* **Task goal**
Please give an exact transcription of the records shown below.

(Dataset items)
——————

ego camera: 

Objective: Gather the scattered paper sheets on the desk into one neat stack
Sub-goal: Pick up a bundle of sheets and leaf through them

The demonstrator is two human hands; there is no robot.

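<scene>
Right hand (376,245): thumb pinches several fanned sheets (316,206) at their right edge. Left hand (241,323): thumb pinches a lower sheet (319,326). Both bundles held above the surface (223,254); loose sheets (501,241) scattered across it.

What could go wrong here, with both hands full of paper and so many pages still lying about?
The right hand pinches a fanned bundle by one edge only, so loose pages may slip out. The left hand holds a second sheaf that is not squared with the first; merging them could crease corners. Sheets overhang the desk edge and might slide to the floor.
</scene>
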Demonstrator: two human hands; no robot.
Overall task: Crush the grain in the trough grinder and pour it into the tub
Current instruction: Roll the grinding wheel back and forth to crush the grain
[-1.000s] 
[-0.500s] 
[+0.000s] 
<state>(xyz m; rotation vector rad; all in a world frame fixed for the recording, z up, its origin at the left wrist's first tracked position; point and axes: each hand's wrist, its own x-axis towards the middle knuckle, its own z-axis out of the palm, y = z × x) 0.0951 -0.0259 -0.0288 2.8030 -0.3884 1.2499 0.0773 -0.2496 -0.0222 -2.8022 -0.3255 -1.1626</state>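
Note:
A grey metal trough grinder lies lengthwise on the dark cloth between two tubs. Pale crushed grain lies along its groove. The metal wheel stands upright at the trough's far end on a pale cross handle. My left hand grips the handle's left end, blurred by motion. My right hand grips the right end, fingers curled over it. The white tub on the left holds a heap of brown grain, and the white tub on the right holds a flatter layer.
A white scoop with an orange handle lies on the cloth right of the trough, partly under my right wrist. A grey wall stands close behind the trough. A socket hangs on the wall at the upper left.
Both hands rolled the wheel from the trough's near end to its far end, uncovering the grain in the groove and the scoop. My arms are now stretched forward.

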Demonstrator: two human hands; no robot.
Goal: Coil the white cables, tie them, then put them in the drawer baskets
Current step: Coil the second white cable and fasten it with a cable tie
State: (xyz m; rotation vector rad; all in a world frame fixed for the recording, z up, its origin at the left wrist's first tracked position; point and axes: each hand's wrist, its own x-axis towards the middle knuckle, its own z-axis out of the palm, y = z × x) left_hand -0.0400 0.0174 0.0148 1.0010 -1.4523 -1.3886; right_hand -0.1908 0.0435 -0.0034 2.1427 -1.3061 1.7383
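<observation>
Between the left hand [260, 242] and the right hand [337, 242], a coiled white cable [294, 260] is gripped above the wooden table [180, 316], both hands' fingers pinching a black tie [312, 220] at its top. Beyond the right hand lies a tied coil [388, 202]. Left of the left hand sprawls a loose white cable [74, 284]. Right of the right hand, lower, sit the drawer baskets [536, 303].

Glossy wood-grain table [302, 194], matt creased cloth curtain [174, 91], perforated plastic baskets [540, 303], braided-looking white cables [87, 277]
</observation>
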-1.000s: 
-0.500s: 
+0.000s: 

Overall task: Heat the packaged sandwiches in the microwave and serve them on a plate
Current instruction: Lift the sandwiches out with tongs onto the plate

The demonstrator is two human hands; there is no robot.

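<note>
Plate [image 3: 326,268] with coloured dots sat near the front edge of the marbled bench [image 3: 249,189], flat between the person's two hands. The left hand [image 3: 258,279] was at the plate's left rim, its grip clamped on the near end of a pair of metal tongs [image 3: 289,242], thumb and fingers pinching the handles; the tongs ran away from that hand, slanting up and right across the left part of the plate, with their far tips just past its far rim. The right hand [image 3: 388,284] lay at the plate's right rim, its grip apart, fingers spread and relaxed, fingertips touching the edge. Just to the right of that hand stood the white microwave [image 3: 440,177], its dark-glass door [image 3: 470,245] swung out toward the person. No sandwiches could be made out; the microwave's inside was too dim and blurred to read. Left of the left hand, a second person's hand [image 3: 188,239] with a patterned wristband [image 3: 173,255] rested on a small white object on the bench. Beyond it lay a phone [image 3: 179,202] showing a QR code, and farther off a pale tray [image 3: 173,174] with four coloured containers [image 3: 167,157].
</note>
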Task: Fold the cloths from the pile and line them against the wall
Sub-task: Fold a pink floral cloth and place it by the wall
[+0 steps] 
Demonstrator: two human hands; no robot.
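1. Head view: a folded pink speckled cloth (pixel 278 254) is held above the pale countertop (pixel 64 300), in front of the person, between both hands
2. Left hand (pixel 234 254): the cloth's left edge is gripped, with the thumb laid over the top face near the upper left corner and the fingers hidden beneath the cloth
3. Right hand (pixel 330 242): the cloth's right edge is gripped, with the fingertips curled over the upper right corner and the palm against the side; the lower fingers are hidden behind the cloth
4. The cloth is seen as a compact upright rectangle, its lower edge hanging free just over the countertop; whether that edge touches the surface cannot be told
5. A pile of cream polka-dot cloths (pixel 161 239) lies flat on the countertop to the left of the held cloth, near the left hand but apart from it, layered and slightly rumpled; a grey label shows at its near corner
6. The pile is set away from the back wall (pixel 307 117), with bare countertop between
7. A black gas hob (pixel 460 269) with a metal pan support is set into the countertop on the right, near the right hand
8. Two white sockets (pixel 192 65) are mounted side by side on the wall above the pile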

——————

* **Written response**
ego camera: 

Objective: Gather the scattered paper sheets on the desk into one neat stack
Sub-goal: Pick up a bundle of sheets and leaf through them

The demonstrator is two human hands; there is no robot.

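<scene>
Right hand (376,245): thumb pinches several fanned sheets (316,206) at their right edge. Left hand (241,323): thumb pinches a lower sheet (319,326). Both bundles held above the surface (223,254); loose sheets (501,241) scattered across it.

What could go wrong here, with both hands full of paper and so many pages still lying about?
The right hand pinches a fanned bundle by one edge only, so loose pages may slip out. The left hand holds a second sheaf that is not squared with the first; merging them could crease corners. Sheets overhang the desk edge and might slide to the floor.
</scene>
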Demonstrator: two human hands; no robot.
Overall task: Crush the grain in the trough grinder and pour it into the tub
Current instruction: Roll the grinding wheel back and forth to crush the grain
[-1.000s] 
[-0.500s] 
[+0.000s] 
<state>(xyz m; rotation vector rad; all in a world frame fixed for the recording, z up, its origin at the left wrist's first tracked position; point and axes: each hand's wrist, its own x-axis towards the middle knuckle, its own z-axis out of the palm, y = z × x) 0.0951 -0.0259 -0.0288 2.8030 -0.3884 1.2499 0.0773 -0.2496 -0.0222 -2.8022 -0.3255 -1.1626</state>
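Note:
A grey metal trough grinder lies lengthwise on the dark cloth between two tubs. Pale crushed grain lies along its groove. The metal wheel stands upright at the trough's far end on a pale cross handle. My left hand grips the handle's left end, blurred by motion. My right hand grips the right end, fingers curled over it. The white tub on the left holds a heap of brown grain, and the white tub on the right holds a flatter layer.
A white scoop with an orange handle lies on the cloth right of the trough, partly under my right wrist. A grey wall stands close behind the trough. A socket hangs on the wall at the upper left.
Both hands rolled the wheel from the trough's near end to its far end, uncovering the grain in the groove and the scoop. My arms are now stretched forward.
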
Demonstrator: two human hands; no robot.
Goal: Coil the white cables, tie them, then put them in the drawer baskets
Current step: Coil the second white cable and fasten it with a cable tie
State: (xyz m; rotation vector rad; all in a world frame fixed for the recording, z up, its origin at the left wrist's first tracked position; point and axes: each hand's wrist, its own x-axis towards the middle knuckle, its own z-axis out of the palm, y = z × x) left_hand -0.0400 0.0174 0.0148 1.0010 -1.4523 -1.3886; right_hand -0.1908 0.0435 -0.0034 2.1427 -1.3061 1.7383
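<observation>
Between the left hand [260, 242] and the right hand [337, 242], a coiled white cable [294, 260] is gripped above the wooden table [180, 316], both hands' fingers pinching a black tie [312, 220] at its top. Beyond the right hand lies a tied coil [388, 202]. Left of the left hand sprawls a loose white cable [74, 284]. Right of the right hand, lower, sit the drawer baskets [536, 303].

Glossy wood-grain table [302, 194], matt creased cloth curtain [174, 91], perforated plastic baskets [540, 303], braided-looking white cables [87, 277]
</observation>
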-1.000s: 
-0.500s: 
+0.000s: 

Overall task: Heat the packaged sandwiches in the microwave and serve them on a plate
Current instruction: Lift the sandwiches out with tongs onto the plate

The demonstrator is two human hands; there is no robot.

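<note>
Plate [image 3: 326,268] with coloured dots sat near the front edge of the marbled bench [image 3: 249,189], flat between the person's two hands. The left hand [image 3: 258,279] was at the plate's left rim, its grip clamped on the near end of a pair of metal tongs [image 3: 289,242], thumb and fingers pinching the handles; the tongs ran away from that hand, slanting up and right across the left part of the plate, with their far tips just past its far rim. The right hand [image 3: 388,284] lay at the plate's right rim, its grip apart, fingers spread and relaxed, fingertips touching the edge. Just to the right of that hand stood the white microwave [image 3: 440,177], its dark-glass door [image 3: 470,245] swung out toward the person. No sandwiches could be made out; the microwave's inside was too dim and blurred to read. Left of the left hand, a second person's hand [image 3: 188,239] with a patterned wristband [image 3: 173,255] rested on a small white object on the bench. Beyond it lay a phone [image 3: 179,202] showing a QR code, and farther off a pale tray [image 3: 173,174] with four coloured containers [image 3: 167,157].
</note>
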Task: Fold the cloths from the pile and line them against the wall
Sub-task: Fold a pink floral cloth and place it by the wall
[+0 steps] 
Demonstrator: two human hands; no robot.
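1. Head view: a folded pink speckled cloth (pixel 278 254) is held above the pale countertop (pixel 64 300), in front of the person, between both hands
2. Left hand (pixel 234 254): the cloth's left edge is gripped, with the thumb laid over the top face near the upper left corner and the fingers hidden beneath the cloth
3. Right hand (pixel 330 242): the cloth's right edge is gripped, with the fingertips curled over the upper right corner and the palm against the side; the lower fingers are hidden behind the cloth
4. The cloth is seen as a compact upright rectangle, its lower edge hanging free just over the countertop; whether that edge touches the surface cannot be told
5. A pile of cream polka-dot cloths (pixel 161 239) lies flat on the countertop to the left of the held cloth, near the left hand but apart from it, layered and slightly rumpled; a grey label shows at its near corner
6. The pile is set away from the back wall (pixel 307 117), with bare countertop between
7. A black gas hob (pixel 460 269) with a metal pan support is set into the countertop on the right, near the right hand
8. Two white sockets (pixel 192 65) are mounted side by side on the wall above the pile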

The answer given is complete.